Being able to sort your data opens you up to many different opportunities. When working in more visual data tools, like Excel, one of the most common tasks you’re probably familiar with is sorting your data. This allows you to get a sense of the data you’re working with. Being able to do this in Pandas opens you up to a broad type of additional analysis to take on. Let’s get started!
Table of Contents
Video Tutorial
Exploring the Pandas sort_values() Method
We can sort values in a Pandas DataFrame by using the .sort_values()
method. The method provides an incredible array of parameters that allow you to customize how your data is sorted to your heart’s content!
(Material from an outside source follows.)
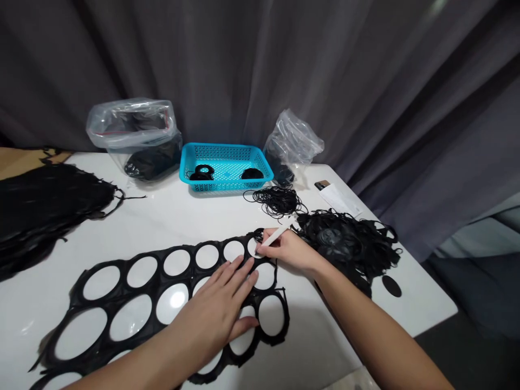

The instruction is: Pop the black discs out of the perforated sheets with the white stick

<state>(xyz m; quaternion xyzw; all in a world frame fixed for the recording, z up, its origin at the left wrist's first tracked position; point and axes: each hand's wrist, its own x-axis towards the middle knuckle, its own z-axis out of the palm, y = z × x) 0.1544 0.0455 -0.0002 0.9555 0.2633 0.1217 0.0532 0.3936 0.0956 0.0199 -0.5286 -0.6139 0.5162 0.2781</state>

Let’s take a look at the large variety of options available to us:
df.sort_values(
by = [],
axis = 0,
ascending = True,
inplace = False,
kind = 'quicksort',
na_position = 'last',
ignore_index = False,
key = None
)
The table below breaks down these parameters one by one which allows you to get a sense of how they can change your sorting of data:
Parameter | Input Type | Default Value | Description |
---|---|---|---|
by= | string or list of strings | N/A | The name of the column (or row) or list of names to sort by |
axis= | 0 or 1 | 0 | The axis to be sorted (0 for rows and 1 for columns) |
ascending= | boolean, or list of booleans | True | Whether to sort ascendingly or descendingly, and can be different for each column passed in |
inplace= | boolean | False | Whether to perform the operation in place or not |
kind= | string | ‘quicksort’ | The choice of sorting algorithm, from the following options: {‘quicksort’, ‘mergesort’, ‘heapsort’, ‘stable’} |
na_position= | string | ‘last’ | Whether to put missing values in first or last position |
ignore_index= | boolean | False | Whether to relabel the index axis or not |
key= | callable | None | The callable function to apply to help sort the data |
.sort_values()
methodThere’s a lot to customize in the .sort_values()
method. There is also a lot that you can accomplish with just a few parameters. Now let’s dive into sorting your data.
Loading a Sample Pandas DataFrame
Let’s start by loading a sample Pandas DataFrame. The dataset is hosted on Github and can be loaded using the .read_csv()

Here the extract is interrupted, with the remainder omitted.